La leçon à tirer : « Pour faire son réseau et se faire connaître quand on débute, il faut y aller franchement », préconise-t-elle. « Tant que tu ne fais de mal à personne ou que tu ne mens pas sur tes intentions, tu peux forcer. Juste, ne fais pas ça à 40 ans parce que tu n’as plus ta petite tête inoffensive de jeune adulte », tempère-t-elle en riant.

« Envoyer un seul CV ne suffit pas. Il ne faut pas sous-estimer le côté humain, en allant voir quelqu’un pour dire qu’on est motivé », insiste la matinalière. « Mais il faut assurer après ! »

Zohra Ben Miloud tombe amoureuse du Liban. Elle travaille trois mois en faisant du local. L’année suivante, elle retourne au pays du Cèdre pour son stage de six mois qui validera son diplôme, toujours à L’Orient le jour.

Mais elle doit revenir en France en urgence. Ses parents sont atteints d’un cancer. Désespérée, elle pose une candidature spontanée à France 24. « J’envoyais un mail toutes les heures », raconte-t-elle. « Il fallait que je travaille. » La recruteuse, Carine Ramassamy, la reçoit et, bingo, l’engage. Elle lui fera quand même une remarque : « Je crois qu’il y a un bug avec votre adresse, on n’arrêtait pas de recevoir le même mail. » 

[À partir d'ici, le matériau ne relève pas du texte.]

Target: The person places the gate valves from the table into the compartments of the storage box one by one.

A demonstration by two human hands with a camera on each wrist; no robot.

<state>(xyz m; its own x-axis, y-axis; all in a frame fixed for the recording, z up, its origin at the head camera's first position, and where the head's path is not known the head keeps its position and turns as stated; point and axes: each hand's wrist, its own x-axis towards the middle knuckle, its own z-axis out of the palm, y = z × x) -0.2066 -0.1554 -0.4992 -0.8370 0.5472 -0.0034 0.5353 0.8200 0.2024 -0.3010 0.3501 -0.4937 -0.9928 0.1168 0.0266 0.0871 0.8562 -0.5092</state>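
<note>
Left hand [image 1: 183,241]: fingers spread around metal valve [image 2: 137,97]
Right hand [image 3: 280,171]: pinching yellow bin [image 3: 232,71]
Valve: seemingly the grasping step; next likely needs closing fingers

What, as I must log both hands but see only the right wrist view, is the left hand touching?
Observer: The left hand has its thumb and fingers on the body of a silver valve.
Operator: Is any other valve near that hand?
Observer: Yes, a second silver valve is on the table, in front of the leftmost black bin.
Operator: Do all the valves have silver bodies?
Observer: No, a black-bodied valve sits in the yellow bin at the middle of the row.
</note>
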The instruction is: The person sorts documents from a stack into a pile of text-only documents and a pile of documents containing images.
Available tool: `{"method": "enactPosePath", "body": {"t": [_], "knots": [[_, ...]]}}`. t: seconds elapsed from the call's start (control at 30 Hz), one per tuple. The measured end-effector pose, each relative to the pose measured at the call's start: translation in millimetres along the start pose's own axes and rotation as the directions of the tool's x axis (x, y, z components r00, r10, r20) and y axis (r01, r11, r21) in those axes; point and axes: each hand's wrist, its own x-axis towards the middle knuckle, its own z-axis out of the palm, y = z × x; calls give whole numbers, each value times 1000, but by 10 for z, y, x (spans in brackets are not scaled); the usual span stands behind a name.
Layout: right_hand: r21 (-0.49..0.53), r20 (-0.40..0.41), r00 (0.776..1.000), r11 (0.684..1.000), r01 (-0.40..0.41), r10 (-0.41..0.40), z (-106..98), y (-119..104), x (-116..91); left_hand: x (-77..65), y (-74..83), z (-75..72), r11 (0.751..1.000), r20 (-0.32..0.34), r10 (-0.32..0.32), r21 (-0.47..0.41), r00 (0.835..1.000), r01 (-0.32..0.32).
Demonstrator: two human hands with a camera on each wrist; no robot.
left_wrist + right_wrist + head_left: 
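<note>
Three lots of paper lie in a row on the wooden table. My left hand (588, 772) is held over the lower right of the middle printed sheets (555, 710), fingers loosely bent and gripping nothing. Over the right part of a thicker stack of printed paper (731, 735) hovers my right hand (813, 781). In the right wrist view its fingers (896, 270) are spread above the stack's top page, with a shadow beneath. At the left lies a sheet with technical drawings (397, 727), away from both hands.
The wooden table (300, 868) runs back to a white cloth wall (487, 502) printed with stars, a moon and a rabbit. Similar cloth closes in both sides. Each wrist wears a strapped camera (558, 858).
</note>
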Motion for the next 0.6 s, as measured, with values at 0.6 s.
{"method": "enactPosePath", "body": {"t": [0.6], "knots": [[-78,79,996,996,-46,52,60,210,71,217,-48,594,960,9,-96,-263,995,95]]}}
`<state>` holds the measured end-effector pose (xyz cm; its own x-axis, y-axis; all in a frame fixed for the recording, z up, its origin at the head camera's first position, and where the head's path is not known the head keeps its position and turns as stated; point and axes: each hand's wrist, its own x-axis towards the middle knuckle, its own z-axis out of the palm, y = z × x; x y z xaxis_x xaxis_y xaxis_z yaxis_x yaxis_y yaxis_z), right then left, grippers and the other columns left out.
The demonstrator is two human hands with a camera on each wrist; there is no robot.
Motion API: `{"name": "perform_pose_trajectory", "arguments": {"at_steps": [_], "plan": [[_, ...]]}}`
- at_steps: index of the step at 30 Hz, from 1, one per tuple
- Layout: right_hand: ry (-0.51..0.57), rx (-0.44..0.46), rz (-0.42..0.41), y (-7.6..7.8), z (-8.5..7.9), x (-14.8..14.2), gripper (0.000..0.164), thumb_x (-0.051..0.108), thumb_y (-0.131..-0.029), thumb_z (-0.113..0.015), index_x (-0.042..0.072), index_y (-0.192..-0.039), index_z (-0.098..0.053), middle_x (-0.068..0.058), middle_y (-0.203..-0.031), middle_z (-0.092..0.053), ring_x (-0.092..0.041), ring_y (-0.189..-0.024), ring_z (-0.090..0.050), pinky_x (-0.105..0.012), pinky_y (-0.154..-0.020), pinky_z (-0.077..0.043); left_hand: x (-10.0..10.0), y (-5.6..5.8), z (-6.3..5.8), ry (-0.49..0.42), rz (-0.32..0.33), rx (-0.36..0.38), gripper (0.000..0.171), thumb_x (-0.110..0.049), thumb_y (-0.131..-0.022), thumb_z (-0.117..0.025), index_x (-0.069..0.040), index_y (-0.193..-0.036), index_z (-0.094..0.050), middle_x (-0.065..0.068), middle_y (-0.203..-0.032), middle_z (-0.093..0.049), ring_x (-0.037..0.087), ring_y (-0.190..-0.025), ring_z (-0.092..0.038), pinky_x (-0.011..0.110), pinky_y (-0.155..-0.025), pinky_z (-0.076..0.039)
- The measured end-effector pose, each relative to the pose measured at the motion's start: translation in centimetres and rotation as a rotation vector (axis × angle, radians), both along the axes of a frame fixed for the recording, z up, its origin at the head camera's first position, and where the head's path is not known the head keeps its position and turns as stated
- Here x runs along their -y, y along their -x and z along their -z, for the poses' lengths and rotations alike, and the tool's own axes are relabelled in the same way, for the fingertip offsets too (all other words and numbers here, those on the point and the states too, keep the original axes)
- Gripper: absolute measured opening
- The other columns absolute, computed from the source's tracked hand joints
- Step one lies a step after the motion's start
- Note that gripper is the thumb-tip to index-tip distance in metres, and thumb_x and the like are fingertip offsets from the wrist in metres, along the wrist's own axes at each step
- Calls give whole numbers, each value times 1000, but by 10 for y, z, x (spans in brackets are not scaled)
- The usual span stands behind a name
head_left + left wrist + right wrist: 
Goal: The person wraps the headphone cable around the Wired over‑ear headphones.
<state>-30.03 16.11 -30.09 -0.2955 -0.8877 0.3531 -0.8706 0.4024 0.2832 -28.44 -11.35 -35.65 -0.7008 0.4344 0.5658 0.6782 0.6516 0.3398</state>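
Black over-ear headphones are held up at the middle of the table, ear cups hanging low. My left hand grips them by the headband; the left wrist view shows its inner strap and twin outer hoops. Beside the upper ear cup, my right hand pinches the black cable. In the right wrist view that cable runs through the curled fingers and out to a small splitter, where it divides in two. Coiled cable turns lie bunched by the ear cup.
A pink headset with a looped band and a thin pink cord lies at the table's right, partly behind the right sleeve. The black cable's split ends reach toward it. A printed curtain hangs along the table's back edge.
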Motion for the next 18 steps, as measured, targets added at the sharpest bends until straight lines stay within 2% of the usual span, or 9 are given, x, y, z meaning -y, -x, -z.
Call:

« Quand une porte est fermée, tu dois trouver la fenêtre », justifie Zohra Ben Miloud a posteriori.

« En bas de l’échelle, sur le toit du monde »

À France 24, elle découvre les open space, les breaking news, et les plateaux. « C’est là-bas que j’ai tout appris », affirme-t-elle. « Au début du stage, j’imprime le programme, j’appelle les correspondants pour organiser les duplex », raconte la native de Villeurbanne. « J’étais en bas de l’échelle, mais je me sentais sur le toit du monde, parce que j’aimais ça. »

Elle commence à faire du terrain en couvrant l’attentat du marché de Noël de Strasbourg en 2018. Elle apprécie particulièrement l’exercice. « Rien de mieux que d’avoir une caméra et de construire un reportage », estime la journaliste. « Le présentateur ne fait que lancer le sujet de quelqu’un. » Les reportages qui l’ont marquée : sa couverture de l’explosion du port de Beyrouth en 2020, et son reportage auprès de réfugiés sur l’île de Lesbos en Grèce.

À France 24, tout ce que je pouvais prendre, je le prenais. C’est comme ça que j’ai fait mon trou

Zohra Ben Miloud a appris en pratiquant. « En stage, on progresse mille fois plus vite qu’en cours. Ça vaut pour tous les métiers », considère-t-elle. Quelques conseils pour tirer profit d’une expérience en rédaction : « À la fin d’un stage, demandez à faire un bilan. Poser toutes des questions : “Comment c’était ?”,  “Quels points à améliorer ?”, “Où est-ce que je pourrai trouver un autre stage ?” », explique-t-elle. « J’ai parfois regretté de ne pas avoir demandé des conseils, des pistes ou des contacts. »

Après son stage, elle enchaîne en tant que pigiste avant de passer en CDI. Assistante rédaction, assistante d’édition, rédactrice, JRI, présentatrice… Elle a tout fait à France 24. « Tout ce que je pouvais prendre, je le prenais. C’est comme ça que j’ai fait mon trou. »

Là-bas, elle rencontre des mentors comme Salima Belhadj, aujourd’hui éditrice en chef AFP à Washington. Au contact de ses modèles, elle se fera sa définition de ce qu’est une bonne journaliste. « Être la plus juste possible. Ne jamais se déconnecter des autres. Quand on part de zéro, il ne faut pas faire tomber l’échelle derrière soi. » Aujourd’hui, elle s’efforce de correspondre à cet idéal. Tout ça parce qu’elle ne voulait pas dormir quand elle était petite.